Some of the music I have enjoyed the most is the music that found me when I simply let YouTube play the next video. Such was the case this afternoon when after I was listening to a piece by Leoanard Bernstein, YouTube played a work by Aaron Copland that I had never heard. I thought that over the years I had listened to most, if not all, of his major works. This music was "The Promise of Living." Google told me that if was from one of his lesser known operas called The Tender Land. Some musical performances affect me more deeply than others. In this case the video affected me as deeply as the music. The YouTube video was a collection of actual videos from the early 20th century. The cinema included many scenes of people in the act of living, in city parks, in amusement parks and other places.The black and white videos were in stark contrast to the kaleidoscopic color of the music. So in a sense the color of the music brought those videos into living color.
1971 was a pivotal year for me. I graduated from high school in June and then spent my summer in Kentucky selling Bibles and other books door to door. I have never before or since been as lonely in my life. And yet never before or since have I experienced the Presence that would be with me and would guide my life.
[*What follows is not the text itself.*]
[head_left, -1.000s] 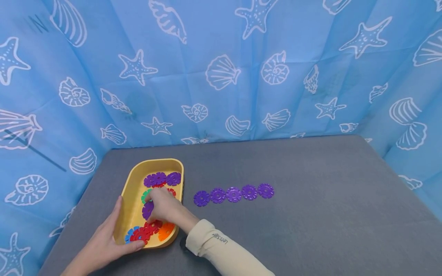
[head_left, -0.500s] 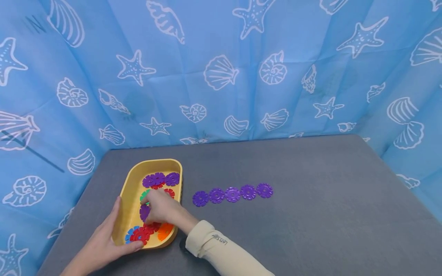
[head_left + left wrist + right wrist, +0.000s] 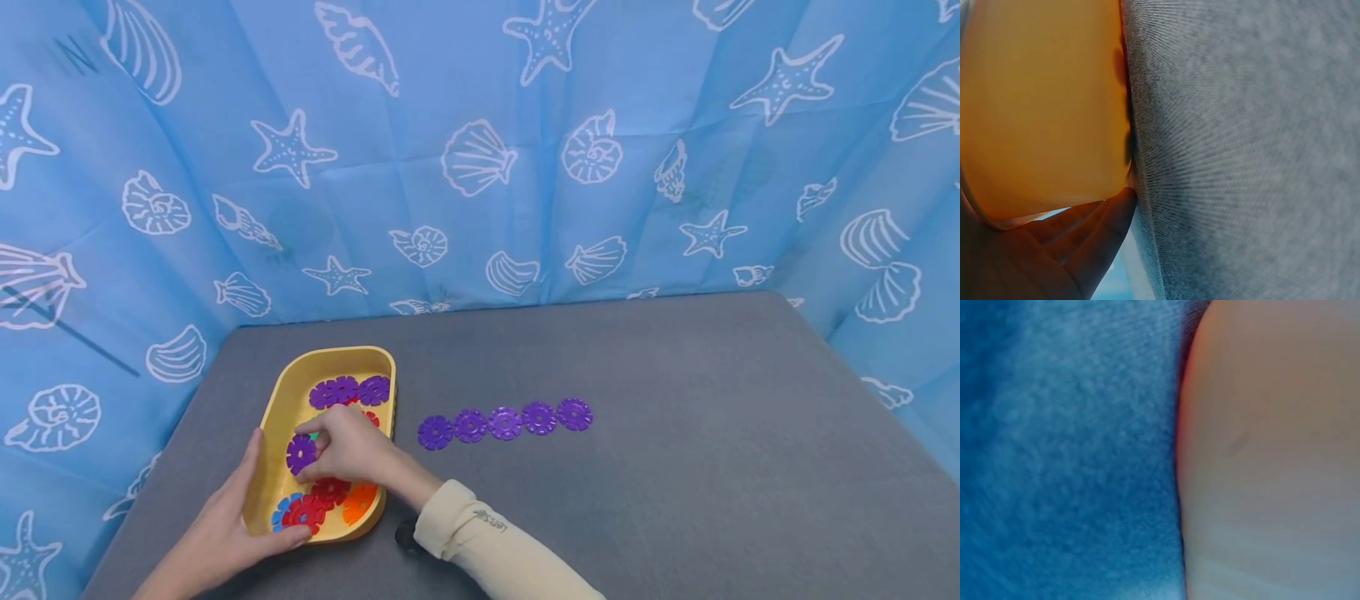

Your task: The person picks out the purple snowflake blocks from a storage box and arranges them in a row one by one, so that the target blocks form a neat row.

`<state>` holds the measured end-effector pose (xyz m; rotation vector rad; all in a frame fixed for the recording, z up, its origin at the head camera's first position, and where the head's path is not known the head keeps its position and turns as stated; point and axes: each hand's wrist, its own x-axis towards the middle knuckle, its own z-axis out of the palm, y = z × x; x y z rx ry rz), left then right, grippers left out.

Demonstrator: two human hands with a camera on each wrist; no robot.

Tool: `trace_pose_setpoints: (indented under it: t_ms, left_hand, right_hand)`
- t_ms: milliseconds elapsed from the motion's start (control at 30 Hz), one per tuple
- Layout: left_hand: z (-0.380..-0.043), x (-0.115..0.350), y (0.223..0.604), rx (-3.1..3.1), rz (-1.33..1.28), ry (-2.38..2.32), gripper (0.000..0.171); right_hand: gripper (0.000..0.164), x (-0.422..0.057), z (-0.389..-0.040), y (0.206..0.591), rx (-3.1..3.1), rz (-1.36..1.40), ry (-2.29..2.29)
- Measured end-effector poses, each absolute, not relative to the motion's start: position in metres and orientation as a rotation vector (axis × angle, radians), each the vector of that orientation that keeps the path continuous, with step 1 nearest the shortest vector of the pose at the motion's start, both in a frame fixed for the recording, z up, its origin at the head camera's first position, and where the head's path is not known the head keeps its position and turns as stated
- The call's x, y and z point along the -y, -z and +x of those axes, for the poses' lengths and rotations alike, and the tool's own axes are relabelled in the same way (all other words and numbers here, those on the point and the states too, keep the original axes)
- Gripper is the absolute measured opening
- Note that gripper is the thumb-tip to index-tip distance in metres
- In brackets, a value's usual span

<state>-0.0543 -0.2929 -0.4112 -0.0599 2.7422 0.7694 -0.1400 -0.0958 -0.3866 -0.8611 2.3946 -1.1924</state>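
Observation:
A yellow plastic tray (image 3: 273,442) with rounded corners stands on the left of the table, holding notched snowflake building discs. At its near left corner my left hand (image 3: 213,537) grips the wall, thumb over the near rim and fingers along the outside. The left wrist view has the tray (image 3: 1041,119) large, with fingers (image 3: 1100,240) against its wall. My right hand (image 3: 356,450) reaches inside and pinches a purple snowflake disc (image 3: 302,454) between thumb and fingers. Red discs (image 3: 303,514), an orange disc (image 3: 360,502) and a blue one lie nearer me; a green disc is mostly hidden.
Right of the tray, several purple discs (image 3: 506,423) lie in a slightly slanting row on the grey table (image 3: 675,467). More purple discs (image 3: 343,389) are at the tray's far end. A blue seashell curtain (image 3: 480,208) hangs behind the table.
My right hand has raised the purple disc into plainer view and moved it slightly left within the tray. The left hand keeps its grip. The row of discs stays as it was.

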Motion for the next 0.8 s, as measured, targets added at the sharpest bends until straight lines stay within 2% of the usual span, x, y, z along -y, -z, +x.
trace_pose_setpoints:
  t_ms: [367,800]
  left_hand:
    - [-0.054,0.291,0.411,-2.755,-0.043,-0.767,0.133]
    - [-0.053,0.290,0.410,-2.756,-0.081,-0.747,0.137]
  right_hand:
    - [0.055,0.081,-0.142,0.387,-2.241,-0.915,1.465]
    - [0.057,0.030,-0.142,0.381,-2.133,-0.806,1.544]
The week after I got home I entered the Enterprise State Junior College as a freshman music major. I experienced somewhat of an inferiority complex as so many of the high school graduates went on to more prestigious four-year colleges and universities. So there I was sitting in another class in Enterprise, Alabama where I had sat in class for the past twelve years. I was glad to be out of high school, but felt that I wasn't quite in college.
But to make the best of it, I explored my surroundings and found a room that was to change my life. I found a door in the music suite that I decided to open. "Opening doors"' would be a metaphor of dramatic proportions. I discovered behind the door a large closet. As a fledgling audiophile the three turntables, headphones and shelf of albums got my blood stirring. When I graduated two years later more than anything I learned in any class, the "classical music" I had unearthed in the closet had changed me the most. Now not just the "church music" of my childhood and youth touched me, the music that had propelled me into the "music" in the first place, but my psyche and soul had a relationship with the serious music I would formally study for the next five years.
Four year later, after graduating with a music education degree from Samford University, I continued my studies toward a master degree in church music at what was then a prestigious seminary music school. Time would fail me to describe what happened to me personally and professionally those two years. The professors of music and theology had a profound effect on me. I was a part of choirs and ensembles including a choir that performed Handel's Messiah with the Louisville Orchestra. For three consecutive nights in December of 1978 I stood with that select choir of forty singing with one one of the best orchestras in the world. I kept wondering how I got there. How is this even possible that this is me? The next semester I was honored when asked to perform music on my senior voice recital that I had composed myself. David Helms singing David Helms. It was quite a moment. But of all of that and more, the place that had the biggest impact on me was in the basement of school library, the music library, They had three turntables, headphones and a vast library of albums. The afternoon in the late winter of 1979 when Leonard Bernstein's Mass found me, three hours later I walked into the light of a cold Louisville afternoon, a different person than I was when I walked in.
This afternoon I searched "A Simple Song" from Bernstein's Mass to listen on YouTube. Listening to any part of Mass is like visiting an old friend. This music has been my friend for thirty-eight years. But who could have predicted that the next up was Copland's "A Promise of Living", music I had never heard.
Isn't it an irony that after forty-five years of listening to serious music, and after enjoying several expensive and sophisticated stereo systems, the place I listen to music is at my laptop with stereo headphones. Thanks to the magic of YouTube while writing this I have been listening to the complete opera of The Tender Land. I cannot begin to tell you what if feels like for the music to play my life backwards to that closet in Enterprise, Alabama where I discovered Aaron Copland forty-five years ago.
In August of 2005 I entered college again at the Dalton State College in Dalton, Georgia to pursue a lifelong dream of earning a business degree. While earning those music degrees I would sit in class thinking "shouldn't I be studying math and science?" My advisor not only helped me skip certain classes based on my transcripts, but she walked me to various professors to show them my credentials. After that process several of my credits transferred to Dalton. Interesting thing. All of them were from the Enterprise State Junior College, my associates degree. Not one of them transferred from my bachelor or master degrees.
I feel like only a distant relative of that eighteen year old boy who wandered into that closet at the Enterprise State Junior College, in August of 1971. He and I are different in oh so many ways. . And yet if he had not discovered Copland, Barber and Bach for himself I don't know how far he would have gotten in music school. Had he not put on those headphones and dropped that needle, he may of dropped those classes. That would have been a shame.
"The Promise of Living?" There is none is there. But today I have a pulse. I have eyes to see and ears to hear. I have a laptop, some headphones, blogspot and an internet connection. And I remember another time in another place when he too didn't need much more.